Pour la traçabilité du cacao, des mécanismes ont été mis en place afin de toujours connaître la provenance exacte des fèves qui arrivent à la SOCAM 5C. Il y a aussi la cartographie des producteurs qui est faite afin de s’assurer de l’installation de ses membres dans les zones de culture appropriées et non dans les aires protégées ou des zones à risque.  « La traçabilité commence aussi par l’estimation des rendements avant la récolte du cacao dans les champs, afin ne pas courir le risque de recevoir un cacao qui vient d’ailleurs » Souligne Nké Ayissi Denis qui est en charge de ce domaine très délicat.

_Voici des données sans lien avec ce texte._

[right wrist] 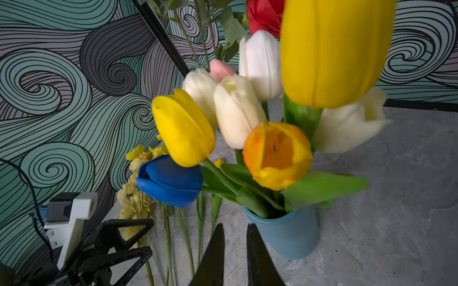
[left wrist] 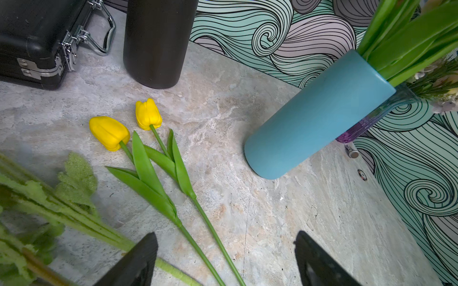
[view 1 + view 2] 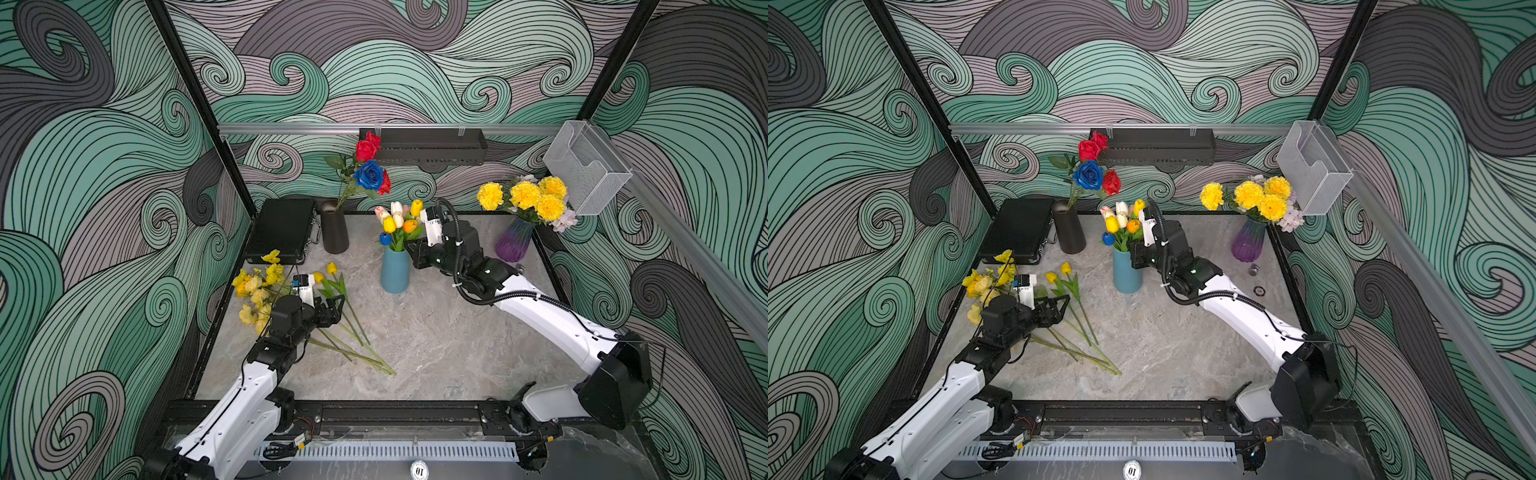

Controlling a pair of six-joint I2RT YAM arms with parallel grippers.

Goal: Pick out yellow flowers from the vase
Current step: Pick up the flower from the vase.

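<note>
A blue vase (image 3: 395, 270) (image 1: 292, 232) mid-table holds mixed tulips, among them two yellow flowers (image 3: 389, 224) (image 1: 183, 128) (image 1: 332, 49). My right gripper (image 3: 411, 249) (image 1: 235, 226) hovers beside the vase's rim, almost shut, with only a thin gap and nothing between its jaws. Two yellow tulips (image 3: 331, 268) (image 2: 109, 132) and a heap of ruffled yellow blooms (image 3: 257, 291) lie on the table at the left. My left gripper (image 3: 337, 305) (image 2: 226, 237) hangs wide open and empty above the tulip stems. More yellow pompoms (image 3: 525, 195) stand in a purple vase (image 3: 513, 245).
A black vase (image 3: 334, 228) with red and blue roses and a black case (image 3: 280, 230) stand at the back left. A clear bin (image 3: 586, 166) hangs on the right rail. Two small items (image 3: 1254, 270) lie near the purple vase.
</note>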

Les bonnes pratiques agricoles ont augmenté les rendements

Le volet social s’appesantit sur le travail des enfants et sur l’autonomie des femmes. Les activités menées dans les cacaoyères par les enfants dépendent de leur âge. Avant l’âge de 18 ans, l’enfant ne doit ni défricher, ni pulvériser ou écabosser le cacao. Koudi Pierre Roger le responsable à charge du social explique : « Les enfants ne doivent pas porter de lourdes charges. Ils doivent aussi être à l’école aux heures de classe et non dans la cacaoyère. Pour respecter cette exigence,  nous avons sur le terrain des agents de liaison qui y veillent et nous envoient des rapports tous les 3 mois. La SOCAM 5C marque cette volonté d’envoyer les enfants à l’école en octroyant des crédits scolaires à ses membres pendant les rentrées ». Cette coopérative met un point d’honneur à ce que les femmes suivent les formations dispensées en même temps que leurs époux. Des associations villageoises d’épargne et de crédit (AVECS) composées à grande majorité des femmes sont été mises sur pied afin de les aider à lancer des activités génératrices de revenus.

Le cacao durable implique toutes les parties prenantes, du producteur  au chocolatier basé en Europe en passant par la coopérative. C’est cela la responsabilité partagée. Kakambi Patrick explique : « Avant de signer un contrat, il est question pour la coopérative de s’entendre avec le chocolatier sur le montant de la prime à verser au producteur, à la coopérative et aux activités communautaires en direction des producteurs. Tout cela est bien établi dans le contrat. La coopérative à son tour met en place le système et encadre les producteurs. Tout cela rentre dans la responsabilité partagée » précise-t-il.

Au final, c’est la qualité et la quantité du cacao produite par la SOCAM 5C qui inspirent le respect, et les membres de cette coopérative qui s’en tirent plutôt pas mal. « Le feed-back que nous avons du terrain, c’est qu’ils gagnent en vendant leur cacao avec une balance juste et ne se font plus arnaquer. Beaucoup de producteurs ont augmenté leurs rendements grâce aux bonnes pratiques qui leur ont été enseignées. Ils dépensent  moins en termes d’achat des produits phytosanitaires et reçoivent  la prime comme bonus en fin de campagne ». Raconte Kakambi Patrick.